Exercise objective: Nothing but an exact copy of the data should be output.

Recorded data:
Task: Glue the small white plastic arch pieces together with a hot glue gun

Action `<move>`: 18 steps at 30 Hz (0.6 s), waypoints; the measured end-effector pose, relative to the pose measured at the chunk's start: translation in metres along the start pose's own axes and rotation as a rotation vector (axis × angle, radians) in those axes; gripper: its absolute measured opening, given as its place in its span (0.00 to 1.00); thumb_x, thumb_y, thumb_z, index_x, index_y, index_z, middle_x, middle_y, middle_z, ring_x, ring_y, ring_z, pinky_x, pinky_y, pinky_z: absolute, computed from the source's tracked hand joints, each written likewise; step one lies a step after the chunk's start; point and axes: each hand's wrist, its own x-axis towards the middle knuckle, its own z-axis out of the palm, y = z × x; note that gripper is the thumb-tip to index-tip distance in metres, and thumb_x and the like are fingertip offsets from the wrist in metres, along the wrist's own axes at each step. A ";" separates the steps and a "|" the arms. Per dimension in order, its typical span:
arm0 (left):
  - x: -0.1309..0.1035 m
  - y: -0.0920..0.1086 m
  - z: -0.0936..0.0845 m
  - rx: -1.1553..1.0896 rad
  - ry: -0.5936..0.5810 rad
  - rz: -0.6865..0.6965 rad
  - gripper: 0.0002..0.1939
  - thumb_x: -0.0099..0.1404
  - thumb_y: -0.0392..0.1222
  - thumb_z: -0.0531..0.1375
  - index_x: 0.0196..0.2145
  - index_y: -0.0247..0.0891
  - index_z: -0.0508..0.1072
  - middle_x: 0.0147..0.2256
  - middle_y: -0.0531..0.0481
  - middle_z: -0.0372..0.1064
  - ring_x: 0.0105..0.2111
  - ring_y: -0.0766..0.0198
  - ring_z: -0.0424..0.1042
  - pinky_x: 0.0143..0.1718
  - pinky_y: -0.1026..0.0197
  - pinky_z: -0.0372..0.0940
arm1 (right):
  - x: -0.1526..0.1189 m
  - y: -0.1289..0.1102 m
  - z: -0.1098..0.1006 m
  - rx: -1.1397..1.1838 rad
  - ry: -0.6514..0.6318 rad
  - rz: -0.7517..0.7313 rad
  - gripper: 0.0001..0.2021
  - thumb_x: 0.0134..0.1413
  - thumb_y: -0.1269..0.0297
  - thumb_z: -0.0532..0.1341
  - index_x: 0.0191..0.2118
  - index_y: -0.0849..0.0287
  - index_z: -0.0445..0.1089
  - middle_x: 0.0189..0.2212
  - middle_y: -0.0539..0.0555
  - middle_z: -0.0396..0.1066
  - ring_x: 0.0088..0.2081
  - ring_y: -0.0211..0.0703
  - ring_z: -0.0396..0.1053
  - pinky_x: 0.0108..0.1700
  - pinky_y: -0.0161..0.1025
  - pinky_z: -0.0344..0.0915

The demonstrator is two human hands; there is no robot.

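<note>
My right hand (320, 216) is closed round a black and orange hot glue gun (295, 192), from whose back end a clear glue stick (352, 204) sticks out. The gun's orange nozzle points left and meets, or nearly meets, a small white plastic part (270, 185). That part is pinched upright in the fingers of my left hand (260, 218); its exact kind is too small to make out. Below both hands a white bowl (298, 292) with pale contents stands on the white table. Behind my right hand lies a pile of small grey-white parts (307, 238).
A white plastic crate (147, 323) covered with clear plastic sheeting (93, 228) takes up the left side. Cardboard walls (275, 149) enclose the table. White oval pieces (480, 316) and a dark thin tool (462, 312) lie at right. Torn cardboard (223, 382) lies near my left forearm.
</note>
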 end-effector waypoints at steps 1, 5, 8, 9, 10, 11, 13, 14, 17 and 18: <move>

Task output:
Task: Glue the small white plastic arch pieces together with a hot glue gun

Action `<move>`: 18 steps at 30 Hz (0.6 s), waypoints; the measured end-effector pose, relative to the pose measured at the chunk's start: translation in metres along the start pose's own axes and rotation as a rotation vector (axis × angle, radians) in those axes; gripper: its absolute measured opening, given as its place in its span (0.00 to 1.00); thumb_x, thumb_y, thumb_z, index_x, index_y, index_z, middle_x, middle_y, middle_z, ring_x, ring_y, ring_z, pinky_x, pinky_y, pinky_z: absolute, computed from the source's tracked hand joints, each written likewise; step one lies a step after the chunk's start; point and axes: each hand's wrist, its own x-axis towards the middle knuckle, its own z-axis out of the palm, y = z × x; note that gripper is the thumb-tip to index-tip distance in metres, and thumb_x and the like are fingertip offsets from the wrist in metres, along the wrist's own axes at each step. A ";" separates the steps and a "|" the arms. Per dimension in order, its typical span:
arm0 (left):
  - x: -0.1309..0.1035 m
  - y: -0.0920..0.1086 m
  - z: -0.0936..0.0845 m
  - rx: -1.1553..1.0896 rad
  - ry: -0.5936..0.5810 rad
  - rz: -0.6865..0.6965 rad
  - gripper: 0.0002..0.1939
  - thumb_x: -0.0099..0.1404
  - thumb_y: -0.0392..0.1222
  - thumb_z: -0.0531..0.1375
  - index_x: 0.0196..0.2145
  - index_y: -0.0247..0.0891
  - index_z: -0.0508..0.1072
  - middle_x: 0.0147..0.2256
  - middle_y: -0.0531..0.0481
  - middle_z: -0.0372..0.1064
  - ring_x: 0.0105..0.2111
  - ring_y: -0.0766..0.0198
  - ring_z: -0.0424..0.1042
  - pinky_x: 0.0143..0.1718
  - pinky_y: -0.1026..0.0197
  - pinky_z: -0.0372..0.0940
arm1 (right):
  - x: -0.1526..0.1189 m
  - y: -0.1289..0.1102 m
  - z: -0.1098..0.1006 m
  - rx: -1.1397..1.1838 rad
  - ry: -0.6514..0.6318 rad
  - rz: -0.7517..0.7313 rad
  - gripper: 0.0001..0.2021
  - thumb_x: 0.0134..0.1413
  - thumb_y: -0.1269..0.0297
  - thumb_z: -0.0532..0.1341
  - index_x: 0.0191..0.2118
  - index_y: -0.0849..0.0287
  - index_z: -0.0445..0.1089
  - middle_x: 0.0189..0.2212
  - middle_y: -0.0539..0.0555
  - middle_z: -0.0396..0.1066
  - ring_x: 0.0088..0.2081
  - ring_y: -0.0211..0.0703
  - ring_z: -0.0396..0.1053
  - pinky_x: 0.0108..0.1700
  - pinky_y: -0.0161..0.1025
  - pinky_z: -0.0344..0.0915

The demonstrator is two human hands; there is no robot.

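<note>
My right hand (320, 216) is closed round a black and orange hot glue gun (295, 192), from whose back end a clear glue stick (352, 204) sticks out. The gun's orange nozzle points left and meets, or nearly meets, a small white plastic part (270, 185). That part is pinched upright in the fingers of my left hand (260, 218); its exact kind is too small to make out. Below both hands a white bowl (298, 292) with pale contents stands on the white table. Behind my right hand lies a pile of small grey-white parts (307, 238).
A white plastic crate (147, 323) covered with clear plastic sheeting (93, 228) takes up the left side. Cardboard walls (275, 149) enclose the table. White oval pieces (480, 316) and a dark thin tool (462, 312) lie at right. Torn cardboard (223, 382) lies near my left forearm.
</note>
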 end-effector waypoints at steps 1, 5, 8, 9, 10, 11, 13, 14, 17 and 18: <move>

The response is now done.